You have the sense, but the task is little different – have a look on the 1st post. Approx 20000 of LOOKUP operations are required with searching for each its value in the table of (may be) 10000 items, it’s not so simple & fast as IF functionality you've shown.

The purpose of my post was to illustrate the method.

I doubt that using a LOOKUP formula would take much longer than the IF formula in my illustration, but I think your suggestion of using "Dictionary" is probably better.

However, the point I was trying to put across was that the deletion bit when there are a lot of non-contiguous areas (whether established via a Filter or the Union method) is slower than the method I've suggested, but you seem to have addressed that in your latest posted code.

Perhaps someone would like to test my suggested method with the OP's actual requirements.
Also, what about using my test data to compare the various suggested methods?



"In other sheets there can be also a lot of dependent slow formulas referenced to the rows which have to be deleted. It is also unknown whether the additional columns can be allowed, etc."
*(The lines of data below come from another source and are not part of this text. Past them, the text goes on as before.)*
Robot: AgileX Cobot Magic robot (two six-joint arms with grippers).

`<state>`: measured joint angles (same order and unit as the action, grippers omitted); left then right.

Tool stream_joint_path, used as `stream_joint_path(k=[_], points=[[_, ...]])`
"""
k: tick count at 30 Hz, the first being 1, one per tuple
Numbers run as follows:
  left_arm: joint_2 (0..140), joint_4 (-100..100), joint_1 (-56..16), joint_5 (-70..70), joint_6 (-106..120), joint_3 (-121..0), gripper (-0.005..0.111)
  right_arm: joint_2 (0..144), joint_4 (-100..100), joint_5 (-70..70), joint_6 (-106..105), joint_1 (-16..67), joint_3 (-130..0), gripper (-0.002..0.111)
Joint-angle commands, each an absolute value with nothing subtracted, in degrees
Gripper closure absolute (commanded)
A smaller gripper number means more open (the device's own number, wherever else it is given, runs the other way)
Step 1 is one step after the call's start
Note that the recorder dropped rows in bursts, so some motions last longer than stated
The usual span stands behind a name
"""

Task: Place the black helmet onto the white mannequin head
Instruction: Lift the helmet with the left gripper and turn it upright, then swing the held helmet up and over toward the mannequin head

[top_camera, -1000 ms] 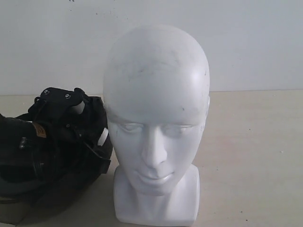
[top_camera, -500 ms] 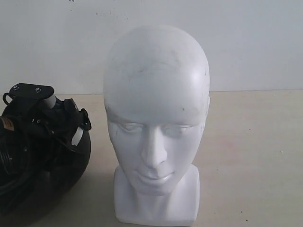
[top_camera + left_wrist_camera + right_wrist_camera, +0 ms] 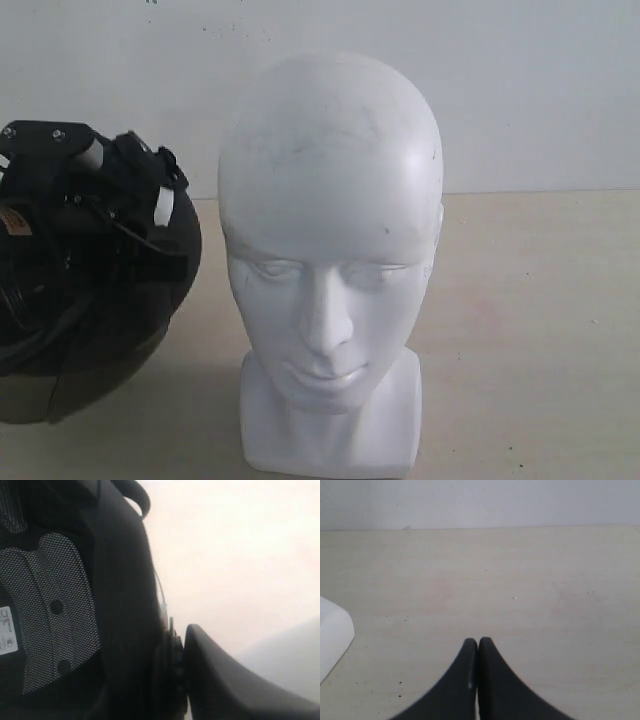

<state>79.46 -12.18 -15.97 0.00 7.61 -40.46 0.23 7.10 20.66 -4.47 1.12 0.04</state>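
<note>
black helmet (image 3: pixel 120 330) rim, gripped between left jaws

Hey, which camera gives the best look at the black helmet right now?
The exterior view: the black helmet shows its shell and tinted visor, left of the white mannequin head. The left wrist view shows only close-up padded lining and a white label. The right wrist view shows none of it.
</note>
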Motion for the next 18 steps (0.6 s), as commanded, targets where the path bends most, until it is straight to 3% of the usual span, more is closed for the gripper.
stream_joint_path(k=[1, 11, 18], points=[[76.65, -11.05, -15.84, -19.71, 5.0, -38.07, 0.102, 0.0, 7.06, 20.39, -4.87, 1.21, 0.0, 0.109], [64.39, 0.32, -15.84, -49.83, -9.81, -29.26, 0.102, 0.0, 7.06, 20.39, -4.87, 1.21, 0.0, 0.109], [55.82, 6.93, -15.84, -58.12, -18.93, -29.26, 0.102, 0.0, 7.06, 20.39, -4.87, 1.21, 0.0, 0.109]])
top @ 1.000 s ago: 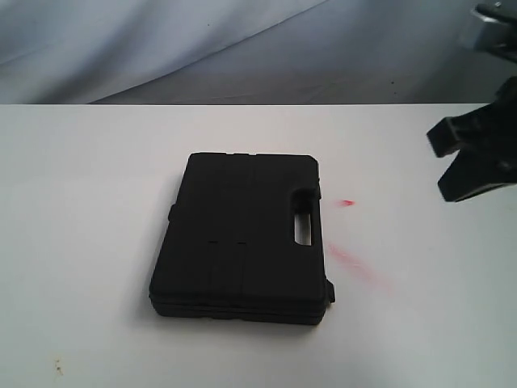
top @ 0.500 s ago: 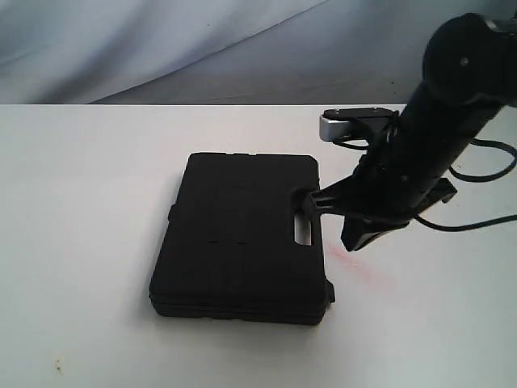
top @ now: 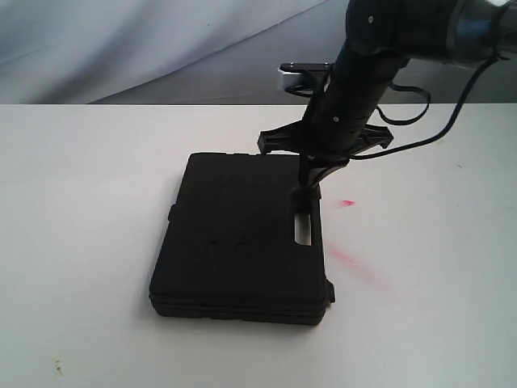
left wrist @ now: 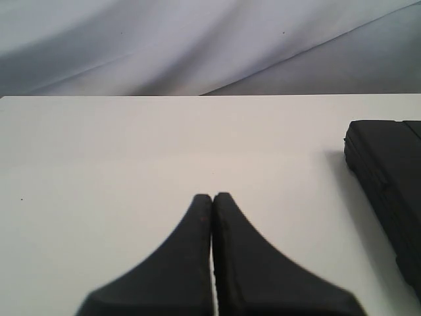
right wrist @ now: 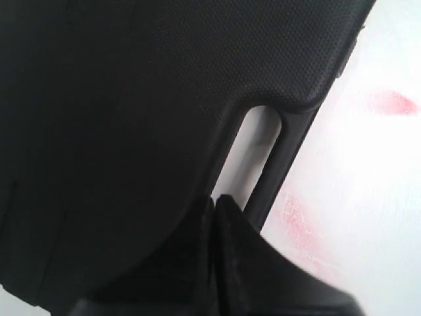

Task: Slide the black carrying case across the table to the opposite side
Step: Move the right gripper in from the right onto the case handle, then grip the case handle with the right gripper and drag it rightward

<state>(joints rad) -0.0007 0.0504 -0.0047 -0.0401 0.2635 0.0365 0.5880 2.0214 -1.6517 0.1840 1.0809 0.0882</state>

The point re slow formulas applies to all the suggested methods, doesn't it?

Re "additional columns", I doubt that the use of a temporary helper column would be unacceptable.

To what does the "etc." refer?
 
Upvote 0
The purpose of my post was to illustrate the method.
...
Boller, thank you for your input. Certainly, I’m not really so categorical, as it may be looks in some of my posts statements ;)

I haven’t real data as you are, but you can try to test VLOOKUP on Rugila test data, it will take years for me. Ok, may be the minutes. The initial code of Peter provides approx the same as VLOOKUP and it coasts more than 10 minutes of PC duty. Using the dictionary in many cases is smart enough, but not in each cases. For example, adding the new elements to more than 100000 items of the dictionary becomes slower and slower and another methods are preferable.

Agree that dependent slow formulas are the common problem. I meant that deleting of rows part by part can be much slower than deletion of all rows at once, but not always.

Using of full temporary column is impossible, for example, if one of the row (say the 1st one) is fully populated by the data. Inserting of column is impossible if even one cell of the rightmost column has the value. It’s rarely happens but can be.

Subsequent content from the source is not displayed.